Stored items from a collection:
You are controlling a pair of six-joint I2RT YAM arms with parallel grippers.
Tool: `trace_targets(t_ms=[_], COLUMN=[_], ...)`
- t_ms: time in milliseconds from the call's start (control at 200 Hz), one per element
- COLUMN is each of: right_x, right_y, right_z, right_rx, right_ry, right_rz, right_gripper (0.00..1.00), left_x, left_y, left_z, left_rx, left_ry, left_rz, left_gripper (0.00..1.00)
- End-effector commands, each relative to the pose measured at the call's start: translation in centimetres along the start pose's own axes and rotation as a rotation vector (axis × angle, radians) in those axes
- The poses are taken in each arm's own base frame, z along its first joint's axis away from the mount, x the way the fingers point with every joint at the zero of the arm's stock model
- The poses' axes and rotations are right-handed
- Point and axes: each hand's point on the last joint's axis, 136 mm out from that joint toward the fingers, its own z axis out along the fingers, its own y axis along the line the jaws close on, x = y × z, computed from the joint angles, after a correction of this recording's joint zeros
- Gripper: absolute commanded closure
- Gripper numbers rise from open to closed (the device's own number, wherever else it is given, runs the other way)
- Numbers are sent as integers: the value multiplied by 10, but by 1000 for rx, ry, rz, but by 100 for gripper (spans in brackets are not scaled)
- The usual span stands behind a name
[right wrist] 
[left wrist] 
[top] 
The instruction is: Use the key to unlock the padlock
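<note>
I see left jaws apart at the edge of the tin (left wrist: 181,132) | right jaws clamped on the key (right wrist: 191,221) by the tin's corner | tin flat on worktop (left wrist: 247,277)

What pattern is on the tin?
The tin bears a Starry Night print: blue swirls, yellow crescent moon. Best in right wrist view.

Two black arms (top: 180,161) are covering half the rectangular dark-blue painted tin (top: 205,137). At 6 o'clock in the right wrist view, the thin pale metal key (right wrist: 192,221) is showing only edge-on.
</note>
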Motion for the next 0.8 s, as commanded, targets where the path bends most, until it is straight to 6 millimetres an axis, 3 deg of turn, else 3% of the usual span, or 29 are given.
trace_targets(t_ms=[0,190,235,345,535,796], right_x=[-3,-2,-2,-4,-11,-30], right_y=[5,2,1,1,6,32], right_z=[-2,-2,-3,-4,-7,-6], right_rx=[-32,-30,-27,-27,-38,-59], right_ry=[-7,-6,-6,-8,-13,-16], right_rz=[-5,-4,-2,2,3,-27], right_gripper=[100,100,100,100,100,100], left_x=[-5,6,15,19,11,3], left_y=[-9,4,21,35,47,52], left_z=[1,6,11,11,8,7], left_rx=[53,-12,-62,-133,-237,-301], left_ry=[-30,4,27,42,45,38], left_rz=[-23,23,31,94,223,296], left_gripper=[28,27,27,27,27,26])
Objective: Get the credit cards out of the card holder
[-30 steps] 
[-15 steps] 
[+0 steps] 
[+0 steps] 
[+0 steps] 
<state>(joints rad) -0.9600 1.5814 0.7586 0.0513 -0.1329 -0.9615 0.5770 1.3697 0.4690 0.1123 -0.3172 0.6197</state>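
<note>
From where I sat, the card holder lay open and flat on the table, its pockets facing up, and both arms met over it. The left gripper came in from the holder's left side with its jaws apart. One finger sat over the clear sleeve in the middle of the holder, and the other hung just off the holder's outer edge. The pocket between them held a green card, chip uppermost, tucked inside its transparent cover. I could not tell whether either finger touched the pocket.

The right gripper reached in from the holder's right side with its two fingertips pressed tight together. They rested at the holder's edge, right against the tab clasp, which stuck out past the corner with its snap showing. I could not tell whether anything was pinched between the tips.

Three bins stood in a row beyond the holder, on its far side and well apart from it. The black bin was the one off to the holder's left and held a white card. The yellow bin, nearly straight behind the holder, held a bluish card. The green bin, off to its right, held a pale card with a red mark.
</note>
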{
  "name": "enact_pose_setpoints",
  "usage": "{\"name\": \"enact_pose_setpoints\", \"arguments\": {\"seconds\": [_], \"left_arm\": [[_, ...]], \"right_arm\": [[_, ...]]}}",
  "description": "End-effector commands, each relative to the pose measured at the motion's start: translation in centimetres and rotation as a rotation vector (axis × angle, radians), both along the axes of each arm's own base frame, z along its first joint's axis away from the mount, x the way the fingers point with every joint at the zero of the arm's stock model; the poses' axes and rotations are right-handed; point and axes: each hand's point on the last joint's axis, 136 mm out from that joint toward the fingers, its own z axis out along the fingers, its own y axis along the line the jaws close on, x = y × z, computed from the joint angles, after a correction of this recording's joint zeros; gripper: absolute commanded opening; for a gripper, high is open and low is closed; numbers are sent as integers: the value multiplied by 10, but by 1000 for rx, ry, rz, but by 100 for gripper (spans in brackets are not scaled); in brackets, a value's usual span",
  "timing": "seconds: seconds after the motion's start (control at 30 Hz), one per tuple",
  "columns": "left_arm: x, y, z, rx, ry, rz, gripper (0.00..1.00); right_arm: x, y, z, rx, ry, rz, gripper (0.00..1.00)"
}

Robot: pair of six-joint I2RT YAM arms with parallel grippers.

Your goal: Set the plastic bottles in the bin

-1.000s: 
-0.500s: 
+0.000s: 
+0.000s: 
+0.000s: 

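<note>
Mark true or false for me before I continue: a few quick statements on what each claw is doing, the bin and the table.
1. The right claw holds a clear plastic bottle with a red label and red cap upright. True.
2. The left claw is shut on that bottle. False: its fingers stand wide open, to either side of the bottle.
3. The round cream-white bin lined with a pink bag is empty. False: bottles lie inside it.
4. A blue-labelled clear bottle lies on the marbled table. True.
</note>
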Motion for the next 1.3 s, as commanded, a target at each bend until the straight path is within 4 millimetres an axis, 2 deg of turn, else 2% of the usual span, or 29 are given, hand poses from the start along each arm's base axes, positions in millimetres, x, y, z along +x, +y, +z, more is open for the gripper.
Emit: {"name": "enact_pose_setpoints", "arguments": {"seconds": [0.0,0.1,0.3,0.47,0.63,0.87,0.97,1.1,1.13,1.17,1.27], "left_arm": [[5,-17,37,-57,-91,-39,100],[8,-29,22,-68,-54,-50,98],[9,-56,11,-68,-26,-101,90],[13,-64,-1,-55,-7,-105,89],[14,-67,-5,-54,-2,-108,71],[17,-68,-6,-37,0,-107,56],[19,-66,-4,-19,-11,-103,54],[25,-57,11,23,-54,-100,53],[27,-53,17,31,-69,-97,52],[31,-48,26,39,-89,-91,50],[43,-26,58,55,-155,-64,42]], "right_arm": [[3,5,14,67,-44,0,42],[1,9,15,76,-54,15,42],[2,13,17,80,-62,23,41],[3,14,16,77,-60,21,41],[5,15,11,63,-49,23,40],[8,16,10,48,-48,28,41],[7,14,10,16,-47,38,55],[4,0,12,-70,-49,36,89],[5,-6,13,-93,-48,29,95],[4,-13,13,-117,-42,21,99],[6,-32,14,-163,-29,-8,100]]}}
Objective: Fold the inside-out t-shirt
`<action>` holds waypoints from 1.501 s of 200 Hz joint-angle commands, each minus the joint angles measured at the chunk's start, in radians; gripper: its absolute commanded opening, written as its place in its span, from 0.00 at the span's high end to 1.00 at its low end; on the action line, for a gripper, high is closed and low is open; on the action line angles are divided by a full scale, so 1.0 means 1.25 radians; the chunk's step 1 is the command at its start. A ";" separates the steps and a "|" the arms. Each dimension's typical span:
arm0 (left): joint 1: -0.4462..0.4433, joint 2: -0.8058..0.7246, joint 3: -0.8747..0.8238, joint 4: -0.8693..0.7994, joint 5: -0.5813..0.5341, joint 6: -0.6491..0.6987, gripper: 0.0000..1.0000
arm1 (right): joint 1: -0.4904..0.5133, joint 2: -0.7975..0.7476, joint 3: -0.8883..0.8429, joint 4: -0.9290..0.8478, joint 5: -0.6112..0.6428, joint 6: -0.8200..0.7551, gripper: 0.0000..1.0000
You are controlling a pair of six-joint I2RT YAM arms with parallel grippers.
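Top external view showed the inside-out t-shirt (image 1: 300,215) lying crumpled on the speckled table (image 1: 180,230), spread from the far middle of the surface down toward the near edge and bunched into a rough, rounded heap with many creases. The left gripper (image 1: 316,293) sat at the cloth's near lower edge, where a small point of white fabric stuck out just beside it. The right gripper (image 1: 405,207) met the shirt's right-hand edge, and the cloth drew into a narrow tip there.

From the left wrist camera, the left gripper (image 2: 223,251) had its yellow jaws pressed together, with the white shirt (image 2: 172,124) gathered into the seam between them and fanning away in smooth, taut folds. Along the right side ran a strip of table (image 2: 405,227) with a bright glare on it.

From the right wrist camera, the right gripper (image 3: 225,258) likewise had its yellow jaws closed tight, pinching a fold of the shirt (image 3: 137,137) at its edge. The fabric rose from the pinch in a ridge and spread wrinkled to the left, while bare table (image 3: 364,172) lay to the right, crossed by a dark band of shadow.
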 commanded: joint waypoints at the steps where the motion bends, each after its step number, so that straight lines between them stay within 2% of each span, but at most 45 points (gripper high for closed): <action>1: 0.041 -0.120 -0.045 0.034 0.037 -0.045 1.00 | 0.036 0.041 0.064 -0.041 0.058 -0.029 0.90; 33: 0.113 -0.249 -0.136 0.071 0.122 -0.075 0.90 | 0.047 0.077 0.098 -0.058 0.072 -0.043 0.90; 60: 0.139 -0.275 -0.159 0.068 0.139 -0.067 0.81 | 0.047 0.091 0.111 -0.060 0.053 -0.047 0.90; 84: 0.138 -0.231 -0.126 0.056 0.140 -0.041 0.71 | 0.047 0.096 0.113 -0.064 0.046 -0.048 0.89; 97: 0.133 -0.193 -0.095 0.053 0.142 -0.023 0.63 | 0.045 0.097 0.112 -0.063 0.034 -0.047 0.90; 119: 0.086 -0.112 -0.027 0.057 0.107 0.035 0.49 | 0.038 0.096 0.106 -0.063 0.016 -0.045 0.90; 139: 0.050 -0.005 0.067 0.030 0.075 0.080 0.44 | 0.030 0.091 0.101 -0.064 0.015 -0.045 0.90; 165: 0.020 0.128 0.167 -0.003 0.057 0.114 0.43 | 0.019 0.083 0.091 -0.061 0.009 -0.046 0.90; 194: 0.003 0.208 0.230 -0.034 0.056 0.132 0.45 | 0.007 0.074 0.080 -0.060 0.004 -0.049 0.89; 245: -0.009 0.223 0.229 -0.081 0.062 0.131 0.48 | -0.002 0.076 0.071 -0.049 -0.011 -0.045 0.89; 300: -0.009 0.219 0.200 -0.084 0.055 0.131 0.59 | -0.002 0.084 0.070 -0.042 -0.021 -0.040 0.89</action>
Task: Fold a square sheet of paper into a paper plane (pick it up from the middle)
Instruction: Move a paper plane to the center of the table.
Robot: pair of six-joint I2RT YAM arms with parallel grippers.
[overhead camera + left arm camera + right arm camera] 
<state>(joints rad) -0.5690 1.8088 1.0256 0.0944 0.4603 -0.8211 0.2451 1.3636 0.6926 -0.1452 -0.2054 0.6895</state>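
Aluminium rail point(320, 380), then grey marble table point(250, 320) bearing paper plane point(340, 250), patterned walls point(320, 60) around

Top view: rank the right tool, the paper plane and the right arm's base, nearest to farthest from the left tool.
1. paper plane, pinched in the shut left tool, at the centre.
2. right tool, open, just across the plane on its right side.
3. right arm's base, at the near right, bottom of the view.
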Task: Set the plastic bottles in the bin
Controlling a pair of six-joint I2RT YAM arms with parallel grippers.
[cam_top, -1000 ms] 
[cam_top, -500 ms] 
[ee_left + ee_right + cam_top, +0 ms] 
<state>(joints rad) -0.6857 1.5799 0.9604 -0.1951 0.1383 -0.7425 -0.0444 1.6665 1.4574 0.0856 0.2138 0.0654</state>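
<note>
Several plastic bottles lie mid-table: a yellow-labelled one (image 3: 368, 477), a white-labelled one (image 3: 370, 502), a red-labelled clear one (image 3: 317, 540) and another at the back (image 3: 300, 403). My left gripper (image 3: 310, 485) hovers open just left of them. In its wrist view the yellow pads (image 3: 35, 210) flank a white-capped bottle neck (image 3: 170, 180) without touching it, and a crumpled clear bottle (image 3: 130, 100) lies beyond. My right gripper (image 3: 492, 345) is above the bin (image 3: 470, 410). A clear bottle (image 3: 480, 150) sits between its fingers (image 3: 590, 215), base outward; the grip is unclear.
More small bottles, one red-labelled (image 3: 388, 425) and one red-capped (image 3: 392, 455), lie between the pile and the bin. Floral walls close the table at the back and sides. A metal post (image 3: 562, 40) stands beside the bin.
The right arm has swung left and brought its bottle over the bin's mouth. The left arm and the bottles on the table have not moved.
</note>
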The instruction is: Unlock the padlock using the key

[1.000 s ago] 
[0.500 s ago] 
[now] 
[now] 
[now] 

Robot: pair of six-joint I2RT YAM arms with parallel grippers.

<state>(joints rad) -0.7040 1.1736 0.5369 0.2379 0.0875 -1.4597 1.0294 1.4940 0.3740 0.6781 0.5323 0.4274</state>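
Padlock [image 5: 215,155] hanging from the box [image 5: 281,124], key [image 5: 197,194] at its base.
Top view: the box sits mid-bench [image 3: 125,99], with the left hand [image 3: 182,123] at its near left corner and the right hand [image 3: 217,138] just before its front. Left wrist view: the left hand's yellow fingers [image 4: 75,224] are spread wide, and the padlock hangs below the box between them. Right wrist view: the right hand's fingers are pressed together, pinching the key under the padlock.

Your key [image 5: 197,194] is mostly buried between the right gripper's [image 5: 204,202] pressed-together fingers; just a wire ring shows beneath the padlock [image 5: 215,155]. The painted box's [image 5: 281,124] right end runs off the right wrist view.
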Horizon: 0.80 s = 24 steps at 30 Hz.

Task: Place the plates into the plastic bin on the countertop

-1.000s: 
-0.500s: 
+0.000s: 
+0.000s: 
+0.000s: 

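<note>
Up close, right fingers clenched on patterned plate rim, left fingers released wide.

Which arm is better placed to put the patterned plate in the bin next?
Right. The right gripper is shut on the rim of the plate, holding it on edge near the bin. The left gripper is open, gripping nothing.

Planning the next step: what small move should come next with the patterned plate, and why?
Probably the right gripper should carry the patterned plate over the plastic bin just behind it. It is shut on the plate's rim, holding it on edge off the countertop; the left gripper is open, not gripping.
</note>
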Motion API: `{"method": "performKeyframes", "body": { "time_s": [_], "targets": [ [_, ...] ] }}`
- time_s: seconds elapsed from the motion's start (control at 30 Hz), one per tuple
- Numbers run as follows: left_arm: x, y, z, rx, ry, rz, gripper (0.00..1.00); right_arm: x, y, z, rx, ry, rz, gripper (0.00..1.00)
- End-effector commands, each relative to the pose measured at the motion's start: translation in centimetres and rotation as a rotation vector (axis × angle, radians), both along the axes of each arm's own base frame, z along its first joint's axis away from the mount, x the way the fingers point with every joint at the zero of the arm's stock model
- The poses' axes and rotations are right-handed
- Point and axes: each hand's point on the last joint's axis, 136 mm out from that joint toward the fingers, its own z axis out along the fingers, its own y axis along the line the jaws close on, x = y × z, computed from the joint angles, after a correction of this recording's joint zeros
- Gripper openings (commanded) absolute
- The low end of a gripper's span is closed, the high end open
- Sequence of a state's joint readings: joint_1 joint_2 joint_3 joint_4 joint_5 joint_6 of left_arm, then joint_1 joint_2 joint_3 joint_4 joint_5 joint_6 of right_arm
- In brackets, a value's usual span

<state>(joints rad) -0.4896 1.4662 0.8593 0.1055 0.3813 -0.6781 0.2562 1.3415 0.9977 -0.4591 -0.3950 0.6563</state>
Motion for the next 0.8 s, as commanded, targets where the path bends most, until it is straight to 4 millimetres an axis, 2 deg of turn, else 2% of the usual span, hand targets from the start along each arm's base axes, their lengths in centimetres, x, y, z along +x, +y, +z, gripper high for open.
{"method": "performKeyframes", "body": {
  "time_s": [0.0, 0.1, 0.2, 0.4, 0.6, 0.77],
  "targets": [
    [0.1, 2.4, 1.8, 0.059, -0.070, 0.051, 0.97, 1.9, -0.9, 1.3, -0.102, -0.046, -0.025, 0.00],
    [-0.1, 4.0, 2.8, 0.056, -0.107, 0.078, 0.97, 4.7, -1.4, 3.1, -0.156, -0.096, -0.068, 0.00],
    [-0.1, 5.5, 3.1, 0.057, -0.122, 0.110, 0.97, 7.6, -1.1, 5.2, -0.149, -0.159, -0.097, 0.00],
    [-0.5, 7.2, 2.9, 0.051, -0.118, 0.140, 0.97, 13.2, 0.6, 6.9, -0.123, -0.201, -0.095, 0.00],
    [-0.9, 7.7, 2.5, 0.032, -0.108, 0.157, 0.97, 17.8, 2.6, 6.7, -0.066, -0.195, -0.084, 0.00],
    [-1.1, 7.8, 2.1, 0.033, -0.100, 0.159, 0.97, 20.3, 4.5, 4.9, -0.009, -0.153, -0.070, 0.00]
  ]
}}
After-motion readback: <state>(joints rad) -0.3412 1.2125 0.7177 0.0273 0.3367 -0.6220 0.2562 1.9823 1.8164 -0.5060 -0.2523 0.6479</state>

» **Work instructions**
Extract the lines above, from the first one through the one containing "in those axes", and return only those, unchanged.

» **Answer to the problem**
You are controlling a pair of six-joint I2RT YAM arms with parallel grippers.
Tool: `trace_targets(t_ms=[_], COLUMN=[_], ...)`
- t_ms: time in milliseconds from the call's start (control at 200 Hz), one per element
- COLUMN is each of: right_x, right_y, right_z, right_rx, right_ry, right_rz, right_gripper (0.00..1.00), left_x, left_y, left_z, left_rx, left_ry, left_rz, left_gripper (0.00..1.00)
- End-effector commands, each relative to the pose measured at the call's start: translation in centimetres along the start pose's own axes and rotation as a rotation vector (axis × angle, radians) in those axes

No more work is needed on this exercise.